- _What is needed_:
Reproduce exactly, from the line containing "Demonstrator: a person", every line down to the end of the data below.
......
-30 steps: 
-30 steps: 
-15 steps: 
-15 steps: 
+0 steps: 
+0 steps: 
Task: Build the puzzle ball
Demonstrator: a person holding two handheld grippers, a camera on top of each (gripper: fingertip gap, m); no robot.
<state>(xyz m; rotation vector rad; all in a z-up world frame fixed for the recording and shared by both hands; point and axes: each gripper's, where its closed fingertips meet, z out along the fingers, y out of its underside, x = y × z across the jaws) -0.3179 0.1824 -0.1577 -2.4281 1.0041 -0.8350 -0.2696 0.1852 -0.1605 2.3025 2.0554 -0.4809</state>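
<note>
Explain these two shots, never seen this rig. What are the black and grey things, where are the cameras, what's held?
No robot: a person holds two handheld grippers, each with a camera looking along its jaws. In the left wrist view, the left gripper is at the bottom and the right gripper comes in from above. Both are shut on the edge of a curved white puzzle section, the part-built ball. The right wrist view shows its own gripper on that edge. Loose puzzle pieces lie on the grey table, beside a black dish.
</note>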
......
- _Task answer_:
Demonstrator: a person holding two handheld grippers, a camera on top of each (gripper: fingertip gap, m); no robot.
<state>(xyz m; rotation vector rad; all in a z-up world frame fixed for the recording and shared by both hands; point and axes: each gripper's, where its closed fingertips meet, z out along the fingers, y out of its underside, x = y × z across the jaws) -0.3179 0.1824 -0.1577 -2.4281 1.0041 -0.8350 -0.2696 0.1852 -0.1605 2.3025 2.0554 -0.4809</state>
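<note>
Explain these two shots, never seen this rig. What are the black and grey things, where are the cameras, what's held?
No robot: a person holds two handheld grippers, each with a camera looking along its jaws. In the left wrist view, the left gripper is at the bottom and the right gripper comes in from above. Both are shut on the edge of a curved white puzzle section, the part-built ball. The right wrist view shows its own gripper on that edge. Loose puzzle pieces lie on the grey table, beside a black dish.
</note>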

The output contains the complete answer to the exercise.